I remember at some point noticing that the way people who were parents interacted with me included a lot more forgiveness and generosity and curiosity. Not across the board necessarily, but I noticed it a few times with certain people, and I feel like I'm experiencing that more and more. It reminds me of the job conversation. Allowing reality, the natural expression of the human heart, to be the place from which you operate allows you to see everything through a more ample lens.
Operating from nothing missing
Yes, and through the filter of the perceptual instrument, to be technical, but it is through the experience of being human. If as a human being I have an attitude, a belief system about how things are and how they should be, and it's negative in the sense that something is essentially not right or missing right now, that's what I will perceive, that's what I will relate to, that's what I will communicate, and that's what I will spread. That's how I will educate.

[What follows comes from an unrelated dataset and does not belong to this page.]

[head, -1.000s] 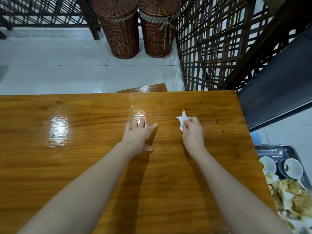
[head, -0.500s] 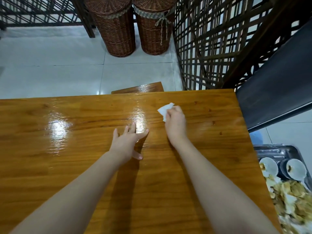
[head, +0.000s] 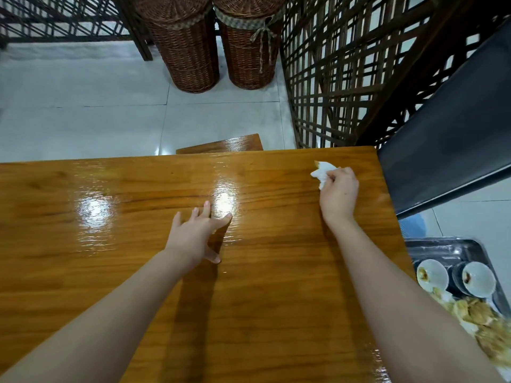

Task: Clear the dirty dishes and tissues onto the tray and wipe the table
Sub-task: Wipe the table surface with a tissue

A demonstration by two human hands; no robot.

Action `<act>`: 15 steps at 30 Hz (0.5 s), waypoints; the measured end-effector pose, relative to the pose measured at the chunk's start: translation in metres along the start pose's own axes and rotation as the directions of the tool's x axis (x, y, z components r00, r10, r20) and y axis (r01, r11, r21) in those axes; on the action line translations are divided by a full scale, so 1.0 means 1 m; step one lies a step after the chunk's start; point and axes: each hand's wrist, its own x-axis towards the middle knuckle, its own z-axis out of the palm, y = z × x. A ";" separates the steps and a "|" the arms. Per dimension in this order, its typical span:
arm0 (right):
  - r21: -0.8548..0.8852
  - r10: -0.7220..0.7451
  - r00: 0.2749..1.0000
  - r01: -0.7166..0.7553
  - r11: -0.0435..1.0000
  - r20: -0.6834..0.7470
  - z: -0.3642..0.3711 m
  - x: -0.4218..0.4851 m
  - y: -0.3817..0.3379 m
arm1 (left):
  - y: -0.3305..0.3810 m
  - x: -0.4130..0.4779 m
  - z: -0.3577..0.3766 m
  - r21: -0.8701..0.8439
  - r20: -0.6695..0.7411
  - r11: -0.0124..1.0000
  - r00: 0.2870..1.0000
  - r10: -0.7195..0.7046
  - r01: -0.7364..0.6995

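My right hand [head: 338, 193] grips a crumpled white tissue [head: 322, 171] and holds it against the glossy wooden table [head: 138, 244] near the far right corner. My left hand [head: 195, 234] rests flat on the table's middle with fingers spread. A metal tray [head: 448, 246] sits low at the right beyond the table's edge. It carries two white bowls [head: 432, 275] [head: 478, 279] with food residue and a heap of soiled tissues and scraps [head: 481, 319].
Two wicker baskets [head: 185, 45] [head: 249, 42] stand on the tiled floor beyond the table. A dark wooden lattice screen [head: 345, 73] rises at the far right. A black padded seat [head: 448, 134] lies beside the table's right edge. A wooden stool top [head: 221, 145] shows behind the far edge.
My right hand slid the tissue left toward the table's middle, then back right and farther away to the far right corner. My left hand stayed flat on the table.
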 end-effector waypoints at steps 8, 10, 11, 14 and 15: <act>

You can reverse that and see it's not about having an opposite attitude. It's about not having that attitude. What is actually here without that filter is presence, is warmth. It's natural. And from this, you can feel, relate, communicate, teach. You will be teaching as a father. That's going to be your job, one of the many. If the essence of where you're coming from is "nothing is missing, nothing is essentially wrong," you will educate with one flavor, very different from the flavor of "something is essentially missing."

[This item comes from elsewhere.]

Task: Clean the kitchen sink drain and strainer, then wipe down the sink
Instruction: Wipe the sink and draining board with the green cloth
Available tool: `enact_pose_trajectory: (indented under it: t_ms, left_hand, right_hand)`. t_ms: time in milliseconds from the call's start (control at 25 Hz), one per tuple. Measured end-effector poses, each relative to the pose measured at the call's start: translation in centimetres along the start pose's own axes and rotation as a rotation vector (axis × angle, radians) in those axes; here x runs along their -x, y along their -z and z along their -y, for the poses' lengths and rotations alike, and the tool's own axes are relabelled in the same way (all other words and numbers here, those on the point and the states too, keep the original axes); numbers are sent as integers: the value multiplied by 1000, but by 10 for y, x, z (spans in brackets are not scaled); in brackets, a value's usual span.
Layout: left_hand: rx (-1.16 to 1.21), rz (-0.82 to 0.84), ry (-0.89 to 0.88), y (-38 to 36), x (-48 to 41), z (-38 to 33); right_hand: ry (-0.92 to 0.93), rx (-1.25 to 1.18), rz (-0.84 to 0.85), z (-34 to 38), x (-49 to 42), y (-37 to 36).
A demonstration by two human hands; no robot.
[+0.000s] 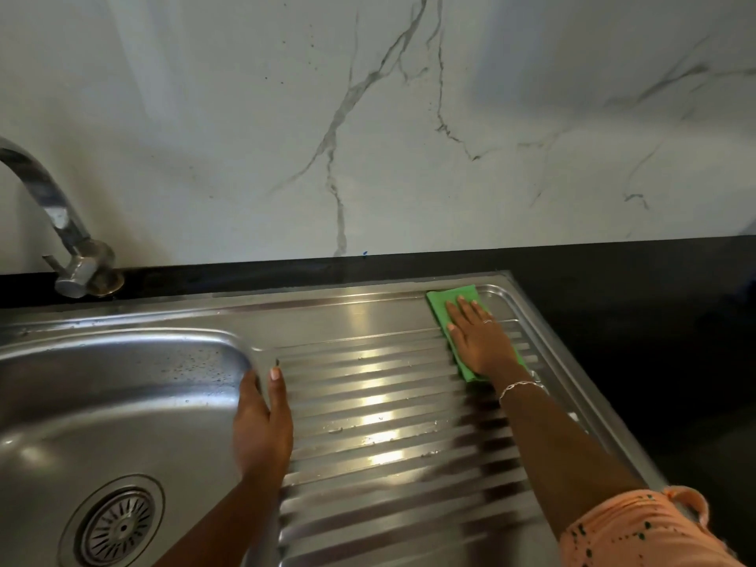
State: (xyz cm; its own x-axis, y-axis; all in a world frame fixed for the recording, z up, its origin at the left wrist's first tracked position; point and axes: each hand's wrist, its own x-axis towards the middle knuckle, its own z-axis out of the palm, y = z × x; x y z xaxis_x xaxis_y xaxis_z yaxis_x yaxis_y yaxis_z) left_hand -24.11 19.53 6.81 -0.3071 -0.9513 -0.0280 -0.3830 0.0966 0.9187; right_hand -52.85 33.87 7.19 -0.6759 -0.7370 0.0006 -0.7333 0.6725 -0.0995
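— Where is the cloth?

— The green cloth [452,317] lies flat at the far right corner of the ribbed drainboard [388,407], directly under the right hand [476,341]. The palm and spread fingers press down on it; nothing is pinched, so that grip is open and flat, with green showing beyond the fingertips and along both sides of the hand.

— And the other hand?

— The left hand [262,427] rests on the rim between the sink basin [102,394] and the drainboard, thumb on the ribs, fingers curving over the edge into the basin. Its grip is open and holds nothing.

— The strainer?

— The strainer [116,525] sits in the drain at the basin's near left, well apart from both hands. The faucet [61,223] stands on the black desk [634,304] behind.
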Motion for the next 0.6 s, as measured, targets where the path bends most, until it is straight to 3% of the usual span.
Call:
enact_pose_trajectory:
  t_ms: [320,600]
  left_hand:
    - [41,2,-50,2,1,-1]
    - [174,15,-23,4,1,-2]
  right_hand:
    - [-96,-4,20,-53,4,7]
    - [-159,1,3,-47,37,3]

I can see how my parents had that to some degree, and I can feel the butterfly effect. I see it in politics as well.
It's the state of the human consensual mind. You could also frame it as: one is operating from fear, and the other is coming from love. The interpretation that something is essentially wrong or missing creates fear, because now you have to anticipate time, and there's a possibility you will never get what is needed. Something is essentially missing, and you might never get it. That's scary.

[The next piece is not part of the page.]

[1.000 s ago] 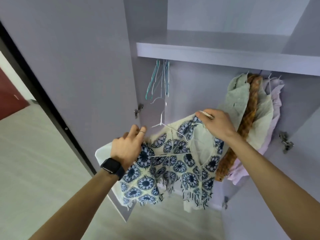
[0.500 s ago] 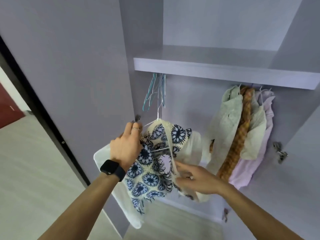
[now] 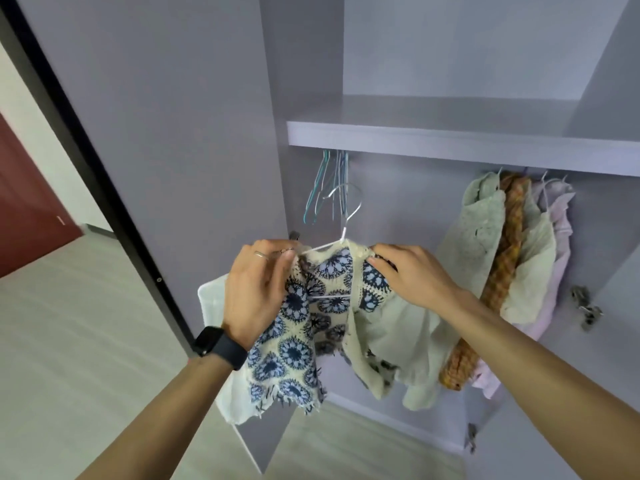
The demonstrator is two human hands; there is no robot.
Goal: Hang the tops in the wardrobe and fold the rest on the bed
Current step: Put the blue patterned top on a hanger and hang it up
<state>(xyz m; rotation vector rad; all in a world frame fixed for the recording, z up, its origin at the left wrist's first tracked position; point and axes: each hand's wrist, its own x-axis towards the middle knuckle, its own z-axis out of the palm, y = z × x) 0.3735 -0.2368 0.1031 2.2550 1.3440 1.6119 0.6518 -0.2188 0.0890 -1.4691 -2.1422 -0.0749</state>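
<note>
Nearest, a dark watch [image 3: 218,346] sits on the left wrist. The left grip [image 3: 254,289], a ring [image 3: 260,254] on one finger, pinches one shoulder of the blue-and-cream patterned top [image 3: 294,355]. The right grip [image 3: 412,275] curls over the other shoulder, thumb against the fabric. The top is draped on a white wire hanger [image 3: 346,226], held up in the open wardrobe's doorway, with its fringed hem hanging below the wrists. The hanger's hook stands in front of a bunch of empty hangers [image 3: 325,185]. To the right hang several clothes [image 3: 502,258], pale green, orange check and pink. Above them runs a shelf [image 3: 450,140].
</note>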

If nothing is essentially missing, and you can still have a vision for things you love and want to create, and they could happen, while also loving this moment, it's very different. Like not needing a cup of coffee, feeling like it could be nice to get one, and then enjoying every step of the way. If you think you need a cup of coffee, it's a problem. You could say casually, "Oh, I need a cup of coffee." But if the actual experience is "I'm not okay, I won't be able to face my day," and there's this sense of "I need a cup of coffee and I don't have one," that starts to become problematic, especially because it's false. It's not true.
I'm really curious about where that breaks down, because you mentioned earlier that obviously we're not talking about food. I think of Maslow's hierarchy of needs.
It is a spectrum, but the line is always too far. There isn't a hard line, but we think we need more than we do. Very much, always the case. And then it's: need in service of what? It's not just pure need or absolute need. "In order to survive, do I need to survive?" There's a very different attitude between "I need to survive" and "I want to survive."
That's interesting, to bring it down to that level.
You brought it up. "I need to eat in order to get rid of the hunger" is not truly a need.